When I want to research exactly where to go to look for a plant, I turn to a database called CalFlora. This amazing online resource often has great photographs of each species, the Latin and common name(s), and an interactive map of locations. Click on a dot on the map and out pops a window telling you how it was documented there. In some cases, that allows you to see a scanned image of the herbarium specimen of the species. By looking at that map, I can suggest the best places to see this species in our region. The Forest of Nisene Marks and Big Basin State Parks have many records of this plant.
Plant People
If you click on that ‘scanned image’ link above, and examine the herbarium sheet of the plant, you’ll notice that it was collected in 1991 in Nisene Marks by Larry Kelly, now a leading international botanist at New York Botanic Garden.
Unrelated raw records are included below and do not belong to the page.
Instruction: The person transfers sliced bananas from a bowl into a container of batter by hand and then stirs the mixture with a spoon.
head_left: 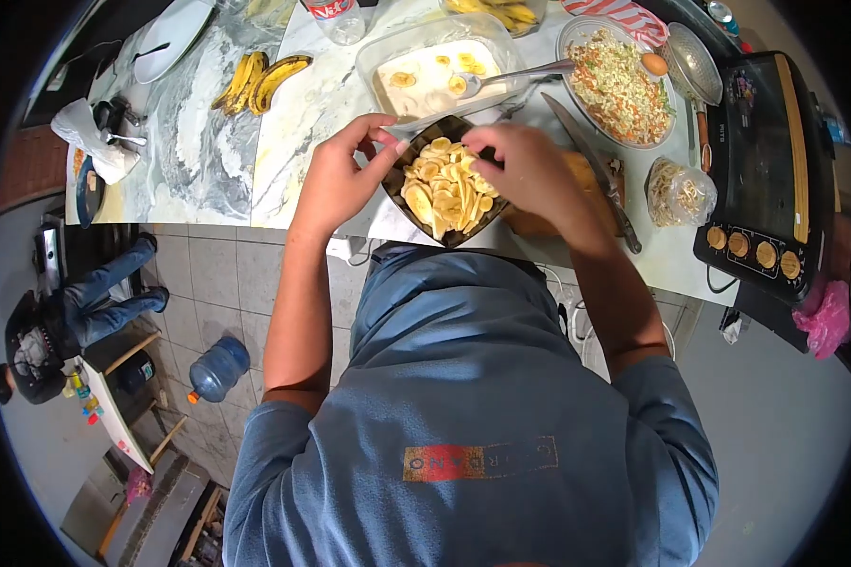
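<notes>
A dark square bowl [452, 236] full of sliced banana [447, 185] sits tilted at the counter's front edge. My left hand [348, 170] has its thumb and fingers closed at the bowl's upper left side, close to the corner of a clear plastic container. Over the bowl's right side hovers my right hand [525, 170], fingers curved and apart from the thumb, with nothing visible between them. Behind the bowl, the clear container [373, 59] holds a creamy white layer [421, 71] with a few banana slices on it. A metal spoon [525, 72] rests across that container.
To the right are a large knife [586, 156] on a wooden board [529, 223], a plate of shredded vegetables [619, 90] with an egg, a knotted bag [681, 192] and a toaster oven [752, 161]. Ripe bananas [260, 80] lie left. A person [66, 317] is at far left.
</notes>
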A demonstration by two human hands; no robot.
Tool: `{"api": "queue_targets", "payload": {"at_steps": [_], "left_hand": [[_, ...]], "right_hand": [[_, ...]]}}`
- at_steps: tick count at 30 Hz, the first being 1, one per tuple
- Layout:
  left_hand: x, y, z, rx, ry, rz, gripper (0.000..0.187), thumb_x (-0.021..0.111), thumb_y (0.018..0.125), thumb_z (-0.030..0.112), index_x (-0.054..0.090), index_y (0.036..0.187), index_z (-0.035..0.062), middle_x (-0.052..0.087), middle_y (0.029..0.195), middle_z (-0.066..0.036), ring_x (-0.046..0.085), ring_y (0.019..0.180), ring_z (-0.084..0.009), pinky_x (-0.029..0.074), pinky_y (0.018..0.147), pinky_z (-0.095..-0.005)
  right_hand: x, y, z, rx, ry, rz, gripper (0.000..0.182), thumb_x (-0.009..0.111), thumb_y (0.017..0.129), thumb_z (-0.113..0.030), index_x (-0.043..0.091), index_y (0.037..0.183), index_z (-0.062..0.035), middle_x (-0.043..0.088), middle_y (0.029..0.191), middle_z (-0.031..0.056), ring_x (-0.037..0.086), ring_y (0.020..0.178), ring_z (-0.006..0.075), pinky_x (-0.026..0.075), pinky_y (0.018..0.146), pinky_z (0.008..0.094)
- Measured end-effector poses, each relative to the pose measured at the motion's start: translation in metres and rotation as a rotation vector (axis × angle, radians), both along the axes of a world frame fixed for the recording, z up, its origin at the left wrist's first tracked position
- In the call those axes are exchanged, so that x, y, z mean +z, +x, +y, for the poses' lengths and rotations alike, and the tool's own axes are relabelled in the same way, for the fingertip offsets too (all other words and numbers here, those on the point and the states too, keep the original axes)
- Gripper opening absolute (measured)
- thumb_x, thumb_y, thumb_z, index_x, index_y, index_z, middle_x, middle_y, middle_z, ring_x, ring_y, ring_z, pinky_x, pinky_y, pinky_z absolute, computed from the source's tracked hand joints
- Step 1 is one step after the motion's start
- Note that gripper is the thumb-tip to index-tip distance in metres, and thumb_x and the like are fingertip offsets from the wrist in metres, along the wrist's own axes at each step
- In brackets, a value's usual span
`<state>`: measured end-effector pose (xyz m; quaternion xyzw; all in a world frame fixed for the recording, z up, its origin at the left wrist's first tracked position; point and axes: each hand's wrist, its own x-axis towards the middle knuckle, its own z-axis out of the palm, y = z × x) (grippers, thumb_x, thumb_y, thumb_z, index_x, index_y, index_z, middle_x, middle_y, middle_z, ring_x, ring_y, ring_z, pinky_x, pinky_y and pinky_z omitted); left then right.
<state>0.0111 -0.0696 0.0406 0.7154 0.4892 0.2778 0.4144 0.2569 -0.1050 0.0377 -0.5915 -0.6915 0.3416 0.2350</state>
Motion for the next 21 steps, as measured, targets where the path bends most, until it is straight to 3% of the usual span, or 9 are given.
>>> {"api": "queue_targets", "payload": {"at_steps": [2, 3, 6, 12, 21], "left_hand": [[0.000, 0.004, -0.001, -0.026, -0.029, 0.020, 0.031, 0.072, 0.086, 0.015, 0.064, 0.114, 0.0049, 0.066, 0.087, 0.000, 0.056, 0.075, -0.0065, 0.042, 0.061, -0.0229], [0.002, 0.007, -0.001, -0.046, -0.057, 0.042, 0.030, 0.072, 0.086, 0.015, 0.064, 0.114, 0.0049, 0.066, 0.087, 0.000, 0.055, 0.074, -0.0066, 0.042, 0.062, -0.0225], [0.006, 0.014, -0.003, -0.063, -0.069, 0.057, 0.030, 0.072, 0.086, 0.016, 0.064, 0.113, 0.0050, 0.066, 0.086, 0.000, 0.055, 0.074, -0.0065, 0.042, 0.063, -0.0225], [-0.001, 0.016, -0.001, -0.077, -0.065, 0.027, 0.029, 0.072, 0.086, 0.014, 0.063, 0.113, 0.0040, 0.065, 0.085, 0.000, 0.054, 0.073, -0.0069, 0.043, 0.065, -0.0229], [0.002, 0.011, -0.003, -0.045, -0.079, 0.015, 0.029, 0.071, 0.087, 0.014, 0.063, 0.112, 0.0026, 0.064, 0.084, 0.000, 0.053, 0.074, -0.0069, 0.043, 0.066, -0.0227]], "right_hand": [[-0.013, -0.001, -0.013, 0.126, 0.311, -0.309, 0.025, 0.069, 0.077, -0.014, 0.069, 0.101, -0.0105, 0.069, 0.090, 0.0079, 0.063, 0.090, 0.0262, 0.048, 0.083, 0.0387], [-0.015, -0.004, -0.017, 0.110, 0.304, -0.291, 0.025, 0.068, 0.076, -0.014, 0.070, 0.101, -0.0106, 0.067, 0.088, 0.0071, 0.059, 0.095, 0.0275, 0.044, 0.089, 0.0400], [-0.020, -0.010, -0.020, 0.106, 0.447, -0.331, 0.021, 0.066, 0.078, -0.014, 0.069, 0.097, -0.0078, 0.066, 0.082, 0.0061, 0.059, 0.091, 0.0273, 0.044, 0.087, 0.0391], [-0.028, -0.018, -0.024, 0.034, 0.413, -0.494, 0.012, 0.066, 0.079, -0.016, 0.066, 0.085, -0.0067, 0.065, 0.076, 0.0050, 0.057, 0.087, 0.0260, 0.044, 0.083, 0.0391], [-0.030, -0.018, -0.025, 0.035, 0.432, -0.466, 0.010, 0.065, 0.078, -0.017, 0.066, 0.082, -0.0076, 0.063, 0.078, 0.0042, 0.055, 0.090, 0.0257, 0.043, 0.082, 0.0411]]}}
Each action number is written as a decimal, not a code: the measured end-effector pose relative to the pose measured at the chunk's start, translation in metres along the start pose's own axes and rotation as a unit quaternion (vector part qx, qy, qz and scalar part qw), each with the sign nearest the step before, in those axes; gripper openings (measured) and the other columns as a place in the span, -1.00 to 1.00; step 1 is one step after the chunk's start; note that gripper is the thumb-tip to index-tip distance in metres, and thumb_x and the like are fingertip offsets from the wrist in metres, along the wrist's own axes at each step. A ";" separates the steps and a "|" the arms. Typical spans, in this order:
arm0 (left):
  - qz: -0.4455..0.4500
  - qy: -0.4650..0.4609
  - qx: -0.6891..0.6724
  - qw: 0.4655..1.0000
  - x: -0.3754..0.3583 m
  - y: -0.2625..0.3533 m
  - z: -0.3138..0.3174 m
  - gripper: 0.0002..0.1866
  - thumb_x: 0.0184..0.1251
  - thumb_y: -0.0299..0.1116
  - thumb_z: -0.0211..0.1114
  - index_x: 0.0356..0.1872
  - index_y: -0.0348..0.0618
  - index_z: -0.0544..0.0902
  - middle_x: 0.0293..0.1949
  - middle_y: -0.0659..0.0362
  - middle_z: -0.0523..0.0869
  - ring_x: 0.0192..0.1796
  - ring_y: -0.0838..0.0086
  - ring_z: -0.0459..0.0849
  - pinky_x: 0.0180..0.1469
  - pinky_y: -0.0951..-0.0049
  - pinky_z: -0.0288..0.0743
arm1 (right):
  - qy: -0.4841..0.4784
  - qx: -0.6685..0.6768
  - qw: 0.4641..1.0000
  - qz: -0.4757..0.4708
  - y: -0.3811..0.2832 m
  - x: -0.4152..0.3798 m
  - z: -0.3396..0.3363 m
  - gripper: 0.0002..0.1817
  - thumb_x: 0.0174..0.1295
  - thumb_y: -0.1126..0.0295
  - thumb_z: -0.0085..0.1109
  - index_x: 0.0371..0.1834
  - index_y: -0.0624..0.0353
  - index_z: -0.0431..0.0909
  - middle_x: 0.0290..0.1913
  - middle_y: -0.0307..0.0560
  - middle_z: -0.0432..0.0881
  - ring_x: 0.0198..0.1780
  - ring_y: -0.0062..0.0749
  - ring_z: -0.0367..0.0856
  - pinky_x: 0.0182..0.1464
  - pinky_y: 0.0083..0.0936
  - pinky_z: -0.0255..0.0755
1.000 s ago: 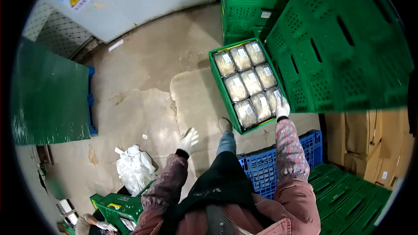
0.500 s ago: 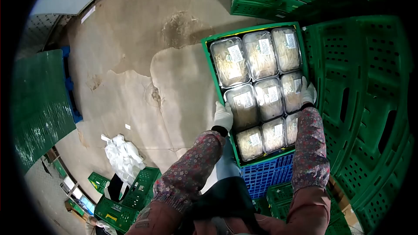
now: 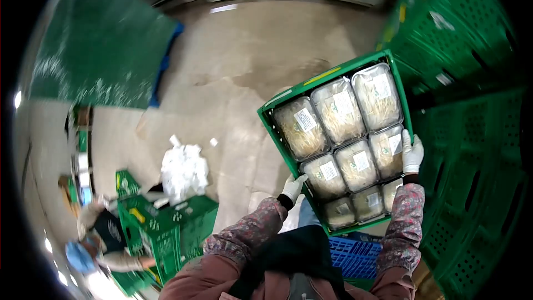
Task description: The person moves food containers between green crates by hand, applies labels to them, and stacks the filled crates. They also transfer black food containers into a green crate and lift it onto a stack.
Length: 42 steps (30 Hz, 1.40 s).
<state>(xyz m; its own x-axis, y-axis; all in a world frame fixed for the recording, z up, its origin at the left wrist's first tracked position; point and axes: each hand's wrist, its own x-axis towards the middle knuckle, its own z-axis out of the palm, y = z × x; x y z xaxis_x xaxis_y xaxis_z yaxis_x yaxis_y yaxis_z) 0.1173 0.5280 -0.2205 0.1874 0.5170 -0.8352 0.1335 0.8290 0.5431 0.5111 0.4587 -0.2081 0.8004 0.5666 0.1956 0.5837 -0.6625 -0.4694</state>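
Observation:
Both gloved hands grip a green plastic crate (image 3: 405, 97) on opposite sides. My left hand (image 3: 293, 187) closes over its left rim, and my right hand (image 3: 412, 153) holds the right rim. Inside, several clear plastic packs (image 3: 340, 108) stand in rows, each with a white label and pale, thin-stemmed produce whose kind I cannot be sure of. The crate is held at an angle in front of my body. Part of a blue crate (image 3: 355, 258) shows below it, close to my legs.
Tall stacks of green crates (image 3: 477, 189) line the right side. At left are a green-covered load (image 3: 100, 50) on a blue pallet, a white crumpled heap (image 3: 184, 175) and more green crates (image 3: 191, 222). A co-worker (image 3: 108, 230) bends beside those crates, low left.
My view has turned to the left. The crate has turned and looks larger, shifted away from the blue crate below, still in both hands. More of the co-worker has come into view.

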 end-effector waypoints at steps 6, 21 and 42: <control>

Clicking on other specimens, you’ll encounter other famous botanists going back in time, including Dean Taylor, an Aptos resident who was one of the cornerstones of California botany (1986), David Self, a founder of ecological restoration in California (1975), Deb Hillyard, for years our region’s protector of plants via the California Department of Fish and Game (1975), Ray Collett, long-time Director of the UC Santa Cruz Arboretum (1966), John Hunter Thomas, the author of the go-to regional plant book ‘Flora of the Santa Cruz Mountains’ (1954), and Milo Baker, one of the State’s early famous botanists (1896).
Join In!
The Cal Flora website has recently begun to host observations from people posting on iNaturalist, an online forum for documenting and learning about nature. Download the application to your smart phone, take a photo of the plant, and you have an easy catalogue of your nature observations. You can also ask for help identifying a species. This crowd-sourced scientific catalogue can help others find a plant for which they are looking and provide scientists with long-term data on the population trends of species. Plus, because there are so many people placing observations at the site, it is mesmerizing to virtually explore the photographs, maps, and conversations about species – already there is a lifetime of things to learn and the site is young.
If you are up to my challenge, take a deep, dark forest stroll soon and try to find fetid adder’s tongue in bloom…and maybe enter that into your iNaturalist account.